The biggest error in my book

Nuts.

I knew this was going to happen. It’s unavoidable in a way, but that doesn’t mean it bugs me any less. OK – so what in Hades am I talking about?

Well, as some of you out there in reader-land hopefully know, I recently wrote a book that I am quite proud of, Evaluating Baseball’s Managers, 1876-2008. (Buy a copy and find out why Craig Wright of The Diamond Appraise said it’s “A wonderful work of analytical and historical research.”)

Recently I did a little bit of digging through Retrosheet and uncovered a mistake in the book. That in and of itself isn’t too terrible. Heck at my (utterly dormant) blog for the book I uncovered a slew of errors in it when it first came out. This is different, though. This isn’t just an error, it’s an error that actually screws up a point I made in the book.

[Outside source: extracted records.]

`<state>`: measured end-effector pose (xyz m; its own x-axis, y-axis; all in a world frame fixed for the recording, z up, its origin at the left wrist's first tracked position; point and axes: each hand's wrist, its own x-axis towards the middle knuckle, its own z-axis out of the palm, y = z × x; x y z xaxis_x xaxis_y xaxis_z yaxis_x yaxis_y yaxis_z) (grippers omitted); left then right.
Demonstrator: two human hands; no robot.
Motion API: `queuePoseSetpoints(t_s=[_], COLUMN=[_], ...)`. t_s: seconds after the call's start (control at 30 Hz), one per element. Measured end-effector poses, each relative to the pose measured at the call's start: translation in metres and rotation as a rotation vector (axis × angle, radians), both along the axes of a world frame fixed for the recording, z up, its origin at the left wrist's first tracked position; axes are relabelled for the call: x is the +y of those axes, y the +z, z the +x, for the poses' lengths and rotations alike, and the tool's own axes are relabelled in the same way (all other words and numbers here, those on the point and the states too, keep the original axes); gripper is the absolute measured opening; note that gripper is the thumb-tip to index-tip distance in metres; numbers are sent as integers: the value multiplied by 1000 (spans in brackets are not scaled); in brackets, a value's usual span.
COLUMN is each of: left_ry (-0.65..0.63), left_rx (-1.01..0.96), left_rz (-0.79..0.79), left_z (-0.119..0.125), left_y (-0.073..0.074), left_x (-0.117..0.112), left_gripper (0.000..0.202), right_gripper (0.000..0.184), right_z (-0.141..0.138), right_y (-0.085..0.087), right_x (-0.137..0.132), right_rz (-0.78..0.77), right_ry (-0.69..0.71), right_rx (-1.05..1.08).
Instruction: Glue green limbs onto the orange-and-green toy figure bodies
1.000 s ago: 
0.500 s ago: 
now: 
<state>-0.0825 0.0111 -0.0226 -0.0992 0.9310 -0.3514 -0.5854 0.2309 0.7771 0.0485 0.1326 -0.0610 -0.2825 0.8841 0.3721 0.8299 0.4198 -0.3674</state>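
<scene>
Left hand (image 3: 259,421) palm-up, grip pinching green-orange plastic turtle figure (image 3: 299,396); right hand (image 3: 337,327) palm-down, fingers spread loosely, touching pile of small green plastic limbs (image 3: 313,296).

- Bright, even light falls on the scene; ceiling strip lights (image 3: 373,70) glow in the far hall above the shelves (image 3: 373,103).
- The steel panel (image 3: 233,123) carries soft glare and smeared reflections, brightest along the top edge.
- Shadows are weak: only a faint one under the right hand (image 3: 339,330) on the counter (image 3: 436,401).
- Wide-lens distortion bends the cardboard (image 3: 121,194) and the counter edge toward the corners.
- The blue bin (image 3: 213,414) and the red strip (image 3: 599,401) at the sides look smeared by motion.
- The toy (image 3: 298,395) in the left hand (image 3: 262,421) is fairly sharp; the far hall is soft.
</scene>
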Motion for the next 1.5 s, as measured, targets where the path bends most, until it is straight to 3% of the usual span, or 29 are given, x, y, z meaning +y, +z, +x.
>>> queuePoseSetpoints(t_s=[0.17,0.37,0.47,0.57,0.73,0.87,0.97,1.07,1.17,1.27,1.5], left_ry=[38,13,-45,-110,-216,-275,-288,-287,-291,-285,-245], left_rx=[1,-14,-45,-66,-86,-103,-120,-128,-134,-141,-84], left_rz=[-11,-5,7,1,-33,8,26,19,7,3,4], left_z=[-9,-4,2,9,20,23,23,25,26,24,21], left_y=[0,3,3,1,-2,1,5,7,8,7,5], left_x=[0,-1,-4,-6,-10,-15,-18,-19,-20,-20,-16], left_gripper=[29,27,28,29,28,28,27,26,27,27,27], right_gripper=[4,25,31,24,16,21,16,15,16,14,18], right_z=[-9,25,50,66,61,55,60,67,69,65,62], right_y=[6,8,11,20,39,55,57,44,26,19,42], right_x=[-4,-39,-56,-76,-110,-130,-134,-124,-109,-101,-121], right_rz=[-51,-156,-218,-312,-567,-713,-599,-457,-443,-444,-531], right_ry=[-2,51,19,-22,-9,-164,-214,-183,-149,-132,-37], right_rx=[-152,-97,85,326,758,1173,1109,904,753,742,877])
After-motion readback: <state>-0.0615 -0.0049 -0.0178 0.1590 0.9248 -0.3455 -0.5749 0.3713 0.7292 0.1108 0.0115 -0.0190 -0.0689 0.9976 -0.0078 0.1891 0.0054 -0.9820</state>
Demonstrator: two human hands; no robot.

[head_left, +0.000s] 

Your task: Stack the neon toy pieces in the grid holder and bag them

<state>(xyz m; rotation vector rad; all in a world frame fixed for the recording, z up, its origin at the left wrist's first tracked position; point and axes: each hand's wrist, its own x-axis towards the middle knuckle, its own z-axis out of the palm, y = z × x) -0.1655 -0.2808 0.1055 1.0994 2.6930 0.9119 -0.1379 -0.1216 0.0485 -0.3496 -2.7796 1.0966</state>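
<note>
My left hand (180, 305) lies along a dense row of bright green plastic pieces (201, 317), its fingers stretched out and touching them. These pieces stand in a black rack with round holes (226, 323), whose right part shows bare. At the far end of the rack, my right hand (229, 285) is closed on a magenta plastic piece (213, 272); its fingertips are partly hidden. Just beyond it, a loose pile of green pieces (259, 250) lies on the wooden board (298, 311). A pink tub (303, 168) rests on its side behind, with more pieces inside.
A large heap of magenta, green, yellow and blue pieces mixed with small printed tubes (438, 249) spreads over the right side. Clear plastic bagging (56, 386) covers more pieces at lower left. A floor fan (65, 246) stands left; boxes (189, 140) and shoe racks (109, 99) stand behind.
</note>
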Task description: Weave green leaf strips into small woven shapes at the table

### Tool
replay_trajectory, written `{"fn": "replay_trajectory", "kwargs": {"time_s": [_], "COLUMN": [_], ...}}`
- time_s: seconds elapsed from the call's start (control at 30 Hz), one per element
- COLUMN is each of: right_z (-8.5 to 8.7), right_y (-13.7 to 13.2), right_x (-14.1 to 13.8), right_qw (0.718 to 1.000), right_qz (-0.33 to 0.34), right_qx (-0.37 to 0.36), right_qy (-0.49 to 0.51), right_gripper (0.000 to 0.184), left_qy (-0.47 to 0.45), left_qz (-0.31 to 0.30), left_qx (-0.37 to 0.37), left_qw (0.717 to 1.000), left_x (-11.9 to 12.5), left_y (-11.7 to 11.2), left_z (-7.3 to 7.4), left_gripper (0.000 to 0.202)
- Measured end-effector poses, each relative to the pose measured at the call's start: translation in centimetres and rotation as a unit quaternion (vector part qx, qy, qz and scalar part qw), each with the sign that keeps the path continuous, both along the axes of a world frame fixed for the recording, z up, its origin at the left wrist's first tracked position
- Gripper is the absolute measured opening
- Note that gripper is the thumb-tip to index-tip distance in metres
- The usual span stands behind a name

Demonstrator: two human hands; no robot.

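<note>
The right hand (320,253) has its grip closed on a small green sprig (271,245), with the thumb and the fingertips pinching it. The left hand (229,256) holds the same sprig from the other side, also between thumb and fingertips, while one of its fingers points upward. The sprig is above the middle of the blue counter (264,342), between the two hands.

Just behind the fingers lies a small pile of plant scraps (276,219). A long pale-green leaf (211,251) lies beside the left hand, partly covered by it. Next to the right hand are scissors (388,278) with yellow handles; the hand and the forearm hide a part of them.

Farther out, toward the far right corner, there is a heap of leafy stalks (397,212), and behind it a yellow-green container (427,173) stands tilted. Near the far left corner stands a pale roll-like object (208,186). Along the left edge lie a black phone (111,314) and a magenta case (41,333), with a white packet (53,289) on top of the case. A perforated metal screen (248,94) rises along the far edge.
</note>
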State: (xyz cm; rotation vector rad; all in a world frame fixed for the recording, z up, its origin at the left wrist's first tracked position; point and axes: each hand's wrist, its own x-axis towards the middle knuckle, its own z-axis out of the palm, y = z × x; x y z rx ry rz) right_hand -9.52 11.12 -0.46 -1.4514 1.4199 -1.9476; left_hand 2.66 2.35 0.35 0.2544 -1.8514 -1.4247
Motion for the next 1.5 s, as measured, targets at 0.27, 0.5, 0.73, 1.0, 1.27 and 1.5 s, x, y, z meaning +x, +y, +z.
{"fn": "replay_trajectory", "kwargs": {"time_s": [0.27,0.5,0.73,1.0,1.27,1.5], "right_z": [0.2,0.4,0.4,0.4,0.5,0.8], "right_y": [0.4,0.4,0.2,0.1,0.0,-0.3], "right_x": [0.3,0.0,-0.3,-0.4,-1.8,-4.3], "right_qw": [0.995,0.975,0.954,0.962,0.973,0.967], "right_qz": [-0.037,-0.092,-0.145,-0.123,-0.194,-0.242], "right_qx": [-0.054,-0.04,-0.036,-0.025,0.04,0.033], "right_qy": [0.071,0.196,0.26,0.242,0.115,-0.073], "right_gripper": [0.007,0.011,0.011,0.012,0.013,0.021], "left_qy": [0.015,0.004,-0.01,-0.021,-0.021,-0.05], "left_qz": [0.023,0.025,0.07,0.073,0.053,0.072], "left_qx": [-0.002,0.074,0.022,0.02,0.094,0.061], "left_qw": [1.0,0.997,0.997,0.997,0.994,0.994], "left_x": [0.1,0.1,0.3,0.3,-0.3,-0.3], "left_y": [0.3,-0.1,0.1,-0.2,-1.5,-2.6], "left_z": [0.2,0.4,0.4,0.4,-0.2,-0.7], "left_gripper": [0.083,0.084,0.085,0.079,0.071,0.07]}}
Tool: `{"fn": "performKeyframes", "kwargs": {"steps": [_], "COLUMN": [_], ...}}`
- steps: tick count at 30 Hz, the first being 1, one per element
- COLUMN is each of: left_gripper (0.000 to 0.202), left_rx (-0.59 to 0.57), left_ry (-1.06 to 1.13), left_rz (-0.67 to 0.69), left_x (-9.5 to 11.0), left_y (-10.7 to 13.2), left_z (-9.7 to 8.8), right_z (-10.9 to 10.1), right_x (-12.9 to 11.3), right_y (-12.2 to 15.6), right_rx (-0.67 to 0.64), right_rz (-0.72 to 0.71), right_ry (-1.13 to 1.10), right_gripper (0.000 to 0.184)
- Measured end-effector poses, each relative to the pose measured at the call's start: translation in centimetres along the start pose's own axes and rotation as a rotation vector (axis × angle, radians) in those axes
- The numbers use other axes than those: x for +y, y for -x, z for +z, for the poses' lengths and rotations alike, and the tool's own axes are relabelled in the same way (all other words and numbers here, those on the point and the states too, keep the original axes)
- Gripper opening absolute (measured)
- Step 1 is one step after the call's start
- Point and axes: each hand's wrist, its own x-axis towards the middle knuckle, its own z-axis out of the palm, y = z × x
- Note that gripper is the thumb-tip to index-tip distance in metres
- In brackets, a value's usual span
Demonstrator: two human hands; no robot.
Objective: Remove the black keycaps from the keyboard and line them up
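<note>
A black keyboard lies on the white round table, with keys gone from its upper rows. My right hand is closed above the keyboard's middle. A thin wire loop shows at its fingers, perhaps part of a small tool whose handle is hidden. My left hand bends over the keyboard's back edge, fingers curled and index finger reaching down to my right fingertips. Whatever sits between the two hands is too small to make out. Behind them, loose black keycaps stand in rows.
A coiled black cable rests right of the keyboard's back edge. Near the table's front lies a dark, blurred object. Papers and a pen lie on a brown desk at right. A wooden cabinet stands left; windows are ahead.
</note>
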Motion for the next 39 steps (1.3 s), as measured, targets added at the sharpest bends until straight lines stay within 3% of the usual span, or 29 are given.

Errors: acceptable (to an extent) and otherwise

From my point of view, not all errors are created equal. At the bottom, you have grammatical errors. These are bad and I don’t mean to dismiss them, but at least you can normally figure out what they mean. For example, on page 226, I wrote: “Team owner Wayne Huzienga, upset that local taxpayers refused to grant him he a new stadium deal” Um, . .. “him he” – that obviously isn’t right. Then again, you can figure it out.

Beyond that, you have some factual errors. This obviously matters as saying something that ain’t right – well that isn’t a very good practice. This, however, doesn’t bother me quite as much as one might suspect. It’s not that I’m pro-error or anything like that. Instead, it relates to why the info is in the book in the first place. In the large majority of instances, I’m not just throwing out facts just for the sake of throwing out facts. I’m usually using the facts to make a larger point.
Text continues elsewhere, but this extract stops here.